Help:Job queue
In MediaWiki 1.6, a job queue was introduced, to perform long-running tasks asynchronously. The job queue is designed to hold many short tasks. You can view the length of the job queue by visiting Special:Statistics on most 1.6 wikis. By default, each time a request runs, one job is taken from the job queue and executed. If the performance burden of this is too great, you can reduce $wgJobRunRate by putting something like this in your LocalSettings.php:
- $wgJobRunRate = 0.01;
You can also execute the job queue from the command line, by running maintenance/runJobs.php.
Why the job queue exists
Currently there is one application for the job queue: updating the links tables when a template changes.

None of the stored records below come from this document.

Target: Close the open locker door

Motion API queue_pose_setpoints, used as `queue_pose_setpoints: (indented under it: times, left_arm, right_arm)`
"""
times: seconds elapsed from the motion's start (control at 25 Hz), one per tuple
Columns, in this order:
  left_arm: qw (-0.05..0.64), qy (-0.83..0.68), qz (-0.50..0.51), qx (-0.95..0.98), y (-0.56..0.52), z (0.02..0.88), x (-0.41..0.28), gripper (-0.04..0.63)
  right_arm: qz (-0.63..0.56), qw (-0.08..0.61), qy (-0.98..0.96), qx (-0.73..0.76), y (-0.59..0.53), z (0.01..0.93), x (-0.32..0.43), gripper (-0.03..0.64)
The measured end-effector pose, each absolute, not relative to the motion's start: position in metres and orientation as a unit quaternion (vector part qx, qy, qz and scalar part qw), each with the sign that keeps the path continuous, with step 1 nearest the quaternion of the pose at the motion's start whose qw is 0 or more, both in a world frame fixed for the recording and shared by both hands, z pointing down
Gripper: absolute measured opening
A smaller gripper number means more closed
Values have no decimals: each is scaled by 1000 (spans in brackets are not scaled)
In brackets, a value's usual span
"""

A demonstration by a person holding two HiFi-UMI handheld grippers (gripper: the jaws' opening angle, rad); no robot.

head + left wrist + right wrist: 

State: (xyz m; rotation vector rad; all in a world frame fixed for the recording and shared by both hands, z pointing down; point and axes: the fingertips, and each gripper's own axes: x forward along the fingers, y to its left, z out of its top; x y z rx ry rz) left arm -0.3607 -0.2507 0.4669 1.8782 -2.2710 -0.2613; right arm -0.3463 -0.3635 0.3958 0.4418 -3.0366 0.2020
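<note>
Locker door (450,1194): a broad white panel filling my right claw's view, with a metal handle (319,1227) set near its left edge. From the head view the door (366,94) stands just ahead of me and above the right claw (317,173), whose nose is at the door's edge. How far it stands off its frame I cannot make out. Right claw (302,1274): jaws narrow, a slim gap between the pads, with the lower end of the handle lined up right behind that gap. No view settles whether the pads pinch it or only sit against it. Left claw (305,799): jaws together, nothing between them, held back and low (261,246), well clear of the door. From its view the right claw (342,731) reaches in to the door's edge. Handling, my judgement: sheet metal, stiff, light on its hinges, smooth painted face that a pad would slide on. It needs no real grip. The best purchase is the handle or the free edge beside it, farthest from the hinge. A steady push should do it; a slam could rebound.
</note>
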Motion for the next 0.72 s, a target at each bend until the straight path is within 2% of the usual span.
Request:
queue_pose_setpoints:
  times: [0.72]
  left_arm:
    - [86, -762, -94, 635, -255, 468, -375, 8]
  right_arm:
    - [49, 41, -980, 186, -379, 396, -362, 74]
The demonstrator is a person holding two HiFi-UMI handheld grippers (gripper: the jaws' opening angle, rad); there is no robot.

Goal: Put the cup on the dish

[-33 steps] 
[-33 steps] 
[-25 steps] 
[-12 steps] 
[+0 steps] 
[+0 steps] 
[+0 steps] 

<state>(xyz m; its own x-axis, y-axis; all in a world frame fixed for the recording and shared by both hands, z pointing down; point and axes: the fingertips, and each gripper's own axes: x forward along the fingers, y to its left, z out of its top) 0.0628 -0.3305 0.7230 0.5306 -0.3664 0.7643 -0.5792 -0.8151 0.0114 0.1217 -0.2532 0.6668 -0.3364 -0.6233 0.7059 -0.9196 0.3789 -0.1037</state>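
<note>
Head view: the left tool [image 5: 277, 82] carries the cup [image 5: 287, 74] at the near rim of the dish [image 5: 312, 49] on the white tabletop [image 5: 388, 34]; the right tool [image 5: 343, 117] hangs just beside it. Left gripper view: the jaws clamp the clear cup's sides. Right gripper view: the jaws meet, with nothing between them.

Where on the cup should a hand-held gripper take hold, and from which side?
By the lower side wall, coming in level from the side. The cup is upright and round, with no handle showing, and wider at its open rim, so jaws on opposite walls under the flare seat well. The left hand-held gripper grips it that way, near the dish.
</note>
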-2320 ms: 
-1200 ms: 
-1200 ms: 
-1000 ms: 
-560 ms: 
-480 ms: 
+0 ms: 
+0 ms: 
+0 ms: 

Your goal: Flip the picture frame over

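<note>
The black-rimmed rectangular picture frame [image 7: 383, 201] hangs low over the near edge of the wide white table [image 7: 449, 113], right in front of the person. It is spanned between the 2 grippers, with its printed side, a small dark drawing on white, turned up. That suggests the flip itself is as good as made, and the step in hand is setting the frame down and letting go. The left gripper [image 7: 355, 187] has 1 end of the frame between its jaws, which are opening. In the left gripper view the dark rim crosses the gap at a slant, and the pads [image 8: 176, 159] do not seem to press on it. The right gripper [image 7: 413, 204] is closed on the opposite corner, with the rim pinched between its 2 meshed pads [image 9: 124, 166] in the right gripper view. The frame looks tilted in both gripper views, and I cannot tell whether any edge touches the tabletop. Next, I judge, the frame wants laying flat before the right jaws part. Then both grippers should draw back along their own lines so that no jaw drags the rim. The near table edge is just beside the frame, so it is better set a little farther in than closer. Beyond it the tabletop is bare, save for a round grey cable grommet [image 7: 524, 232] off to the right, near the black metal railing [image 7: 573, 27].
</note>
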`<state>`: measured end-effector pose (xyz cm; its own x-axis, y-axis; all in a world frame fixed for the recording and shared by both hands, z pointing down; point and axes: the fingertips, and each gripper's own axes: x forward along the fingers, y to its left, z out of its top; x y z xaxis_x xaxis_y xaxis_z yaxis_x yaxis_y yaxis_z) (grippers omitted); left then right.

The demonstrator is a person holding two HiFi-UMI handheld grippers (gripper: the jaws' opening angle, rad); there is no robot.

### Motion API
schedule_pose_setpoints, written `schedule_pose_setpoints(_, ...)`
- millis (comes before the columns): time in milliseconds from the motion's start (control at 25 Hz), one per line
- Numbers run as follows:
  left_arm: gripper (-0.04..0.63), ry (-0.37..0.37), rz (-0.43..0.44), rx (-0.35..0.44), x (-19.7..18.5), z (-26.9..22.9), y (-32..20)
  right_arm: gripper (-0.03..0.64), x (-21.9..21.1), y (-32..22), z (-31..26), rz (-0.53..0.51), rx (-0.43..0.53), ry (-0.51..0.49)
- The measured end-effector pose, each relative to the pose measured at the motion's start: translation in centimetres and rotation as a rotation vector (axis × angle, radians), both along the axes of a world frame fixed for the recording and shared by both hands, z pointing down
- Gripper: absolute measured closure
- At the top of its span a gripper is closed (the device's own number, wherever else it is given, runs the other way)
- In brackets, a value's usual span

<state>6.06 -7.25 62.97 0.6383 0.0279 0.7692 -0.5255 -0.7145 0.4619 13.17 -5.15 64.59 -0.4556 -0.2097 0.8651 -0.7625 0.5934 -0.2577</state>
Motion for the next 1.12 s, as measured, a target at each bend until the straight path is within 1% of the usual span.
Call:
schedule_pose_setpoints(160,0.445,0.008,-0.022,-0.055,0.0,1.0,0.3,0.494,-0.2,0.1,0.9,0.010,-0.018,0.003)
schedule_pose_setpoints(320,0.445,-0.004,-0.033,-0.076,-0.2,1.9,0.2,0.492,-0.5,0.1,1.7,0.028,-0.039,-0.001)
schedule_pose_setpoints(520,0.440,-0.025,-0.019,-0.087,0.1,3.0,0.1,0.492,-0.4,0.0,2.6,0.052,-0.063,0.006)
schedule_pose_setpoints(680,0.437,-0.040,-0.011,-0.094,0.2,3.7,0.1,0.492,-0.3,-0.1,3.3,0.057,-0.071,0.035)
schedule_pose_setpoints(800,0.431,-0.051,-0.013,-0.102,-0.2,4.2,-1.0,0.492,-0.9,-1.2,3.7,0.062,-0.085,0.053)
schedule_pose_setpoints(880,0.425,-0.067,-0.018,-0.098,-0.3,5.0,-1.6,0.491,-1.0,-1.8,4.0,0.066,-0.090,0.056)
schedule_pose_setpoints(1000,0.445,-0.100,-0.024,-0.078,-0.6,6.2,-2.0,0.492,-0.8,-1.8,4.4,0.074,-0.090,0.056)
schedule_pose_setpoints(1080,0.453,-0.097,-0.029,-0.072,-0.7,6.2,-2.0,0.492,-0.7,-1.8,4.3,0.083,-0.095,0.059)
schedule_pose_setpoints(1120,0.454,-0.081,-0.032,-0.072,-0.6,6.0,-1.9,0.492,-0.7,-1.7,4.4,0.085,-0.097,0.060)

The problem comes when you edit the template to use a different category. The template might be used on thousands of articles, updating the links for all of those articles would be much too slow to perform during the web request to save the article. So previous versions of MediaWiki didn't bother. The category membership wouldn't change, and it was necessary to do a "null edit" (that is, click save without making any changes), for each of the articles using the template.
MediaWiki 1.6 adds a job to the job queue for each article using the template. Each job is a command to read an article, expand any templates, and update the link table accordingly. So null edits are no longer necessary, although it may take a while for big operations to complete.
Bugs
As of version 1.7alpha (r14541), filling the job queue may fail when editing templates that are used thousands of times. See bugzilla:5527 for details and implications.